I think it is irresponsible not to consider it, if it is a possibility. The paper is written primarily for people from the law enforcement / security field / military, as stated in the paper. They think very differently from health scientists, and I feel there is not enough engagement between disciplines in the field of biosecurity. We are all stakeholders in biosecurity, and it should not be the exclusive domain of any one discipline, or of one country (for example decisions made about publishing dual-use research in one country can affect the whole world). Nor does the right to ask questions or to examine publicly available data belong exclusively to anyone. I don’t feel it is wrong to have new ideas or raise new questions. Even if the probability of this being the cause is low, I feel that if there is a possibility (and the data are consistent with this possibility), we have an ethical and moral duty to investigate it.
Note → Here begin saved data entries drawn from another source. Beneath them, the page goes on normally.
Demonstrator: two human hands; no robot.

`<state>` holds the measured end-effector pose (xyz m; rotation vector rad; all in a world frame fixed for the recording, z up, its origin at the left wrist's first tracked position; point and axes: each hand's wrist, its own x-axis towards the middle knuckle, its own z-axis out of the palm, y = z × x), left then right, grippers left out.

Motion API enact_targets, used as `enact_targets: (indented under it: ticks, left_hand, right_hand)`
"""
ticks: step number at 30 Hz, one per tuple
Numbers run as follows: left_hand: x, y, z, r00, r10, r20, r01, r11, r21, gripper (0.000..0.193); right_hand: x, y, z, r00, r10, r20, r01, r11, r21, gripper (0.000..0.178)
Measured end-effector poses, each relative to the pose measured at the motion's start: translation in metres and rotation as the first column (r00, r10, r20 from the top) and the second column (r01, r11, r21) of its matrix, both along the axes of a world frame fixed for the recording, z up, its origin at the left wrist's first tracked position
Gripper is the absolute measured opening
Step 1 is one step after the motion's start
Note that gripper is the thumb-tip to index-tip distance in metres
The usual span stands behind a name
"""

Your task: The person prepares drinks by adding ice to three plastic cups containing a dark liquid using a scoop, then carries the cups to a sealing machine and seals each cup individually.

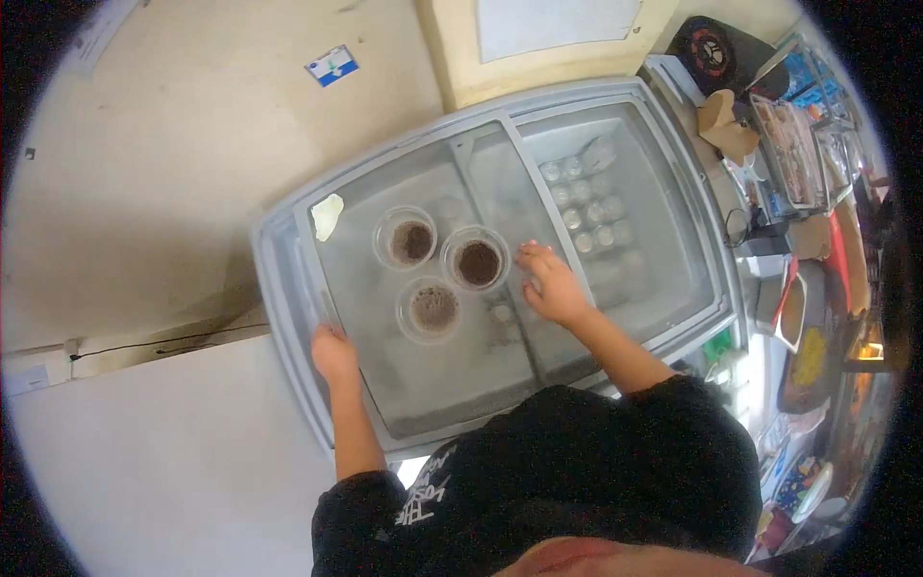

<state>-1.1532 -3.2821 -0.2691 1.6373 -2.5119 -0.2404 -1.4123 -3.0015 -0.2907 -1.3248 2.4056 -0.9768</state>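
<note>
A chest freezer with a sliding glass lid (385,380) stands in front of me. Three clear plastic cups sit together on the glass: one cup with dark brown contents (478,263), a second cup (411,240) with a brown patch inside, and a third cup (430,310) with a speckled, lighter brown layer. My left hand (335,354) is closed at the lid's left frame, its fingers curled and partly hidden. My right hand (555,284) is spread over the glass just right of the darkest cup, fingers apart, holding nothing.
Inside the freezer's right half, several small round containers (586,207) stand in rows. A pale torn patch (327,217) sticks to the lid's left corner. Walls border the far and left sides. At the right are a cluttered shelf (788,154) and a brown paper piece (728,127).
</note>
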Motion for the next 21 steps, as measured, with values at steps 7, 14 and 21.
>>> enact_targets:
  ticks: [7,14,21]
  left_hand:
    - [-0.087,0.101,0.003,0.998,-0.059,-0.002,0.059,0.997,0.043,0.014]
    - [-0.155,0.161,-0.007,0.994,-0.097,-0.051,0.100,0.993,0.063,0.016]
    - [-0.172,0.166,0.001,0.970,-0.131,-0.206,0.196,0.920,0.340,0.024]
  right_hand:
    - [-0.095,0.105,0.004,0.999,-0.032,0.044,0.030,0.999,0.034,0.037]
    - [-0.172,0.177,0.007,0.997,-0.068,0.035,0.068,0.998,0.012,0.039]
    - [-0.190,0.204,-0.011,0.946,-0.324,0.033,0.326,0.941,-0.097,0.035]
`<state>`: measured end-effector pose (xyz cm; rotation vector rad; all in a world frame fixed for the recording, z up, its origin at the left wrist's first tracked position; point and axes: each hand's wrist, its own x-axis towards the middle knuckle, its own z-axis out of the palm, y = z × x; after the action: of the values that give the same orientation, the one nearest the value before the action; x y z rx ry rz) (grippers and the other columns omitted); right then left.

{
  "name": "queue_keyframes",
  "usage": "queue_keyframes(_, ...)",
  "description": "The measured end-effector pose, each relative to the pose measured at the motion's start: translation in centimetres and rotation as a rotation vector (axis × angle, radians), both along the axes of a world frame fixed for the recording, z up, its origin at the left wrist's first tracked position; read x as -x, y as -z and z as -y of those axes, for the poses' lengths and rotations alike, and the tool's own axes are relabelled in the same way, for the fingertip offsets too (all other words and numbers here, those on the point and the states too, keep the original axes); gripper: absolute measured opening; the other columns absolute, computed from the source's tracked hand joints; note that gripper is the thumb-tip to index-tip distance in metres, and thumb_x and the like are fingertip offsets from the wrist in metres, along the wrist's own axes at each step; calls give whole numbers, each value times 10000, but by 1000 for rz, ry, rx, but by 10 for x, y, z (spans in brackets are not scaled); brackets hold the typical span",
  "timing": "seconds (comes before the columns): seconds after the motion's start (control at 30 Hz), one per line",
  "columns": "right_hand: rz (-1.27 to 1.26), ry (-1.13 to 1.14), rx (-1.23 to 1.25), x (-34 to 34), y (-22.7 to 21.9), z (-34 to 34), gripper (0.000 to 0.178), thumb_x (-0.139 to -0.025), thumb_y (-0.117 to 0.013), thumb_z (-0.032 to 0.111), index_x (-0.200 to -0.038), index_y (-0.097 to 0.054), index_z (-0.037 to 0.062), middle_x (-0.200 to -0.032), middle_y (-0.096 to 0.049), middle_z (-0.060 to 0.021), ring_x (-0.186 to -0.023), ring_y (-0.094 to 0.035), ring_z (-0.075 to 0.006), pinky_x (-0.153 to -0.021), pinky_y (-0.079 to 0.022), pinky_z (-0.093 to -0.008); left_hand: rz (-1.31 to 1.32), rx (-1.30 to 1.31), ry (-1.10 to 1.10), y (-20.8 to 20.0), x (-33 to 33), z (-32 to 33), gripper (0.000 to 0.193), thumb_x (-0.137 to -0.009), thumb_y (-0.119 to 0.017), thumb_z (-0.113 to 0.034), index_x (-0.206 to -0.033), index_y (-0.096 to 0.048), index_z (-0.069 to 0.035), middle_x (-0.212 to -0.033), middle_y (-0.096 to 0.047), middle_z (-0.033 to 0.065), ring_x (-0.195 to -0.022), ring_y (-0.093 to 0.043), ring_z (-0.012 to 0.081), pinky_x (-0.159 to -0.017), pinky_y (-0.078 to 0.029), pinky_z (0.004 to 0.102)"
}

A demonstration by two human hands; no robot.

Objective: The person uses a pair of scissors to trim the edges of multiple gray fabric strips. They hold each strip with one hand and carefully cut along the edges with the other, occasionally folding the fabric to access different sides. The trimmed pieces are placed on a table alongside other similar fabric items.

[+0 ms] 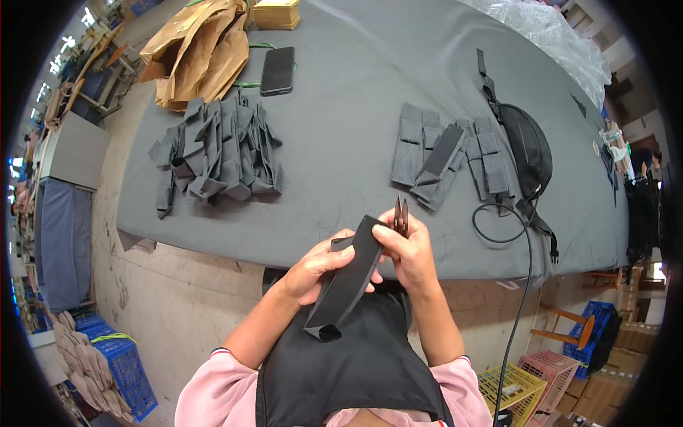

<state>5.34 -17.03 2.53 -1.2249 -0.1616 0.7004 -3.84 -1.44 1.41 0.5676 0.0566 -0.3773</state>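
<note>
Between my hands, above my lap at the table's near edge, is a dark sewn fabric strip with an open, folded lower end. My left hand is closed on its left side, thumb on top. My right hand pinches the upper right corner of the strip between thumb and fingers. That same hand also holds dark thread snips, blades pointing away from me. Beyond it on the table lie several grey fabric pieces, one with a dark strip on top. To the left sits a larger heap of similar grey pieces.
On the grey-covered table lie a phone, a brown paper bag, a stack of yellowish cards and a black waist bag. A black cable hangs over the near right edge. Plastic crates stand on the floor.
</note>
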Motion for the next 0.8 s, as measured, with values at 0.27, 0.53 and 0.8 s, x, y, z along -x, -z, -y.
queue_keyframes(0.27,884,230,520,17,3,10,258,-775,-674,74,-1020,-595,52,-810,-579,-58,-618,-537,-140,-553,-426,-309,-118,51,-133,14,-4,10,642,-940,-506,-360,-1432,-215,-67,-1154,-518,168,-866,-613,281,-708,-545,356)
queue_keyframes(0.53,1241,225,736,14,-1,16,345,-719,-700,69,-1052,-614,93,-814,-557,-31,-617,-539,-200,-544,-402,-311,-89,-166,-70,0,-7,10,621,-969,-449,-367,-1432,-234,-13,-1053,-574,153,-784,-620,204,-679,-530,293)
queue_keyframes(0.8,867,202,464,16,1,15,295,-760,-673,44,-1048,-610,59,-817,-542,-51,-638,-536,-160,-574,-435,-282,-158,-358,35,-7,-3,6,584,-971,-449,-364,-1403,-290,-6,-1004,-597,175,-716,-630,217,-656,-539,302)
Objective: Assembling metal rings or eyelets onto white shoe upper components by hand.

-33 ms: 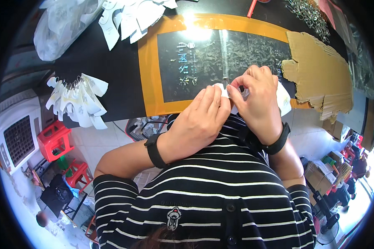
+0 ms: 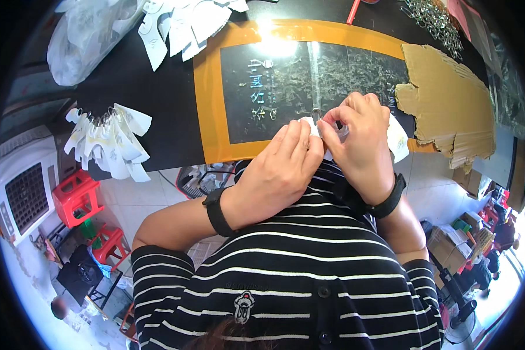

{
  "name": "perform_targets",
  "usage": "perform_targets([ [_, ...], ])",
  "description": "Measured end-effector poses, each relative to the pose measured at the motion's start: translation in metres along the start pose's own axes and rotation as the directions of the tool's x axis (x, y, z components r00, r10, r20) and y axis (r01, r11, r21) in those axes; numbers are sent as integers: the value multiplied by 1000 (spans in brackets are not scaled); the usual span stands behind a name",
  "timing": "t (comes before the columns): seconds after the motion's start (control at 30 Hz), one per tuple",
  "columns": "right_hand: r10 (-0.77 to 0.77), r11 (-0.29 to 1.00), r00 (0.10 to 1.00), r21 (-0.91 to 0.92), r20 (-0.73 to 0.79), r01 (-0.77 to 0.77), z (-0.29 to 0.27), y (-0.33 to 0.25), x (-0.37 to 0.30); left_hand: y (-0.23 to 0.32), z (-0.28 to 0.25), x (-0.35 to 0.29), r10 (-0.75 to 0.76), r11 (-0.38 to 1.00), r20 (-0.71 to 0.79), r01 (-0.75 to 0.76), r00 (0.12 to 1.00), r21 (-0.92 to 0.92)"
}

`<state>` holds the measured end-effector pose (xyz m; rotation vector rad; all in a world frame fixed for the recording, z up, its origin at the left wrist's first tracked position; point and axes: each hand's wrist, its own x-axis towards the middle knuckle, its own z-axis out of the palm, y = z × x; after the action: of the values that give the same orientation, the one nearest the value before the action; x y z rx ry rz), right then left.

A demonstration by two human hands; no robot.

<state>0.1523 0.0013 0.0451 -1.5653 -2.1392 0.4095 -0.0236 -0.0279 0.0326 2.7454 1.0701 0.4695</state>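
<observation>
My left hand [image 2: 283,166] has its fingers pressed together at the near edge of the work mat, holding the end of a white card-like piece [image 2: 311,123]. Close beside it, my right hand [image 2: 360,137] is closed in a pinch, thumb against forefinger, at the same piece. A small metal ring [image 2: 316,113] shows just beyond the fingertips, at the white piece. Most of this piece is hidden by my fingers. More white material with a faint print [image 2: 398,140] shows at the right side of my right hand; I cannot tell whether it is the same piece.
A black mat with a yellow-tape border [image 2: 207,116] lies on the dark table. White pieces on rings [image 2: 109,140] lie left; more white pieces [image 2: 184,26] and a plastic bag [image 2: 93,44] are behind. Torn cardboard [image 2: 449,99] and a heap of metal rings [image 2: 434,23] lie right.
</observation>
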Motion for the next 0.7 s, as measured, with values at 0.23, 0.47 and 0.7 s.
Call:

These are the questions and issues which may explain why my "thinking the unthinkable" and saying it, using a reasoned approach in a peer-reviewed paper has created such a strong reaction. Also see Lauren Gardner's paper using a scenario-based analysis of MERS and the Hajj. http://onlinelibrary.wiley.com/doi/10.1111/risa.12253/abstract
Lauren found the probability of no epidemic arising from 4 mass gatherings over 2 consecutive years is extremely low under currently accepted assumptions about MERS CoV. This suggests to me the accepted assumptions are incorrect, which again points to there being merit in considering the possibility of BT - which is all I raise in my paper. Finally, I have raised it as another explanation for a disease that remains puzzling, but have not dismissed the other prevalent explanations.